======== Provided material ========
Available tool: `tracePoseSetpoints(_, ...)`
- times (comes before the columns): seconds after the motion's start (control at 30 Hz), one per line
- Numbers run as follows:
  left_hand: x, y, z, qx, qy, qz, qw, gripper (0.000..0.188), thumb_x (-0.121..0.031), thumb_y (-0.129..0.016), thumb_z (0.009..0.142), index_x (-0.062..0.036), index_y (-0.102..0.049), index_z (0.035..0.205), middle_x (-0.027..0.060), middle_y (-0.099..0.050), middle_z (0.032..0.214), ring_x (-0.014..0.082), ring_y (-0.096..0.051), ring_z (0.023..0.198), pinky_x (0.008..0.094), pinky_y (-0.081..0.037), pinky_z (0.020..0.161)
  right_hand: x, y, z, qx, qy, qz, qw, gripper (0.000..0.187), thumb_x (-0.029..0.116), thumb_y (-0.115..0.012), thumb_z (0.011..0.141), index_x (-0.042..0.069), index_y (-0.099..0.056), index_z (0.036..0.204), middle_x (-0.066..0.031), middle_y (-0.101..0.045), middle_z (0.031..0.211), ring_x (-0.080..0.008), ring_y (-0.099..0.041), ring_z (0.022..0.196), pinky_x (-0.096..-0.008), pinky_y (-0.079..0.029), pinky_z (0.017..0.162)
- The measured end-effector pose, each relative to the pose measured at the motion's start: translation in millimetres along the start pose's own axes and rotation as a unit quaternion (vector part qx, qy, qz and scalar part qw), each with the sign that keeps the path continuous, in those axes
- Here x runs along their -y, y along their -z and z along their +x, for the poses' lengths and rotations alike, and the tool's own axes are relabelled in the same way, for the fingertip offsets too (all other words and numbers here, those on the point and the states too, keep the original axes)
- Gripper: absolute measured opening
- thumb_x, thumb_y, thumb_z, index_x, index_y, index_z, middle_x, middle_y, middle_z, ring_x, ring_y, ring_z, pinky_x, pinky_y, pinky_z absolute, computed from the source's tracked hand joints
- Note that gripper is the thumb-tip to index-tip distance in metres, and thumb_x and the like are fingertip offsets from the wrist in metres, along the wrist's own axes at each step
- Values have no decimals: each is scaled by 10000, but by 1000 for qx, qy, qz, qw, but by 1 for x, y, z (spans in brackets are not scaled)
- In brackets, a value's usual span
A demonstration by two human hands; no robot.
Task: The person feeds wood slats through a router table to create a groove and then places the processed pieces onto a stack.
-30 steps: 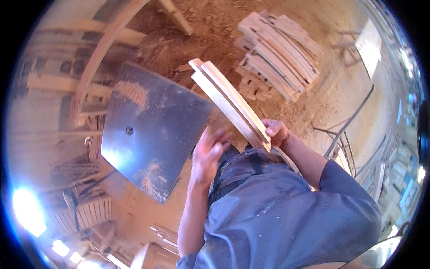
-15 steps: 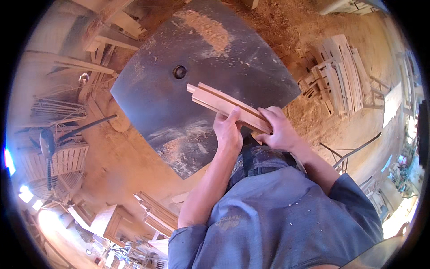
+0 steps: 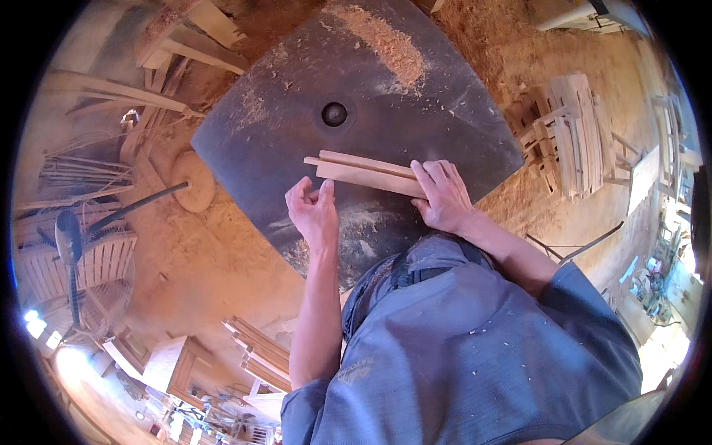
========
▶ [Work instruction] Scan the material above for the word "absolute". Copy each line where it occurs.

▶ [Exercise response]
- Gripper: absolute measured opening
- thumb_x, thumb_y, thumb_z, index_x, index_y, index_z, middle_x, middle_y, middle_z, ring_x, ring_y, ring_z, pinky_x, pinky_y, pinky_z absolute, computed from the source's tracked hand joints

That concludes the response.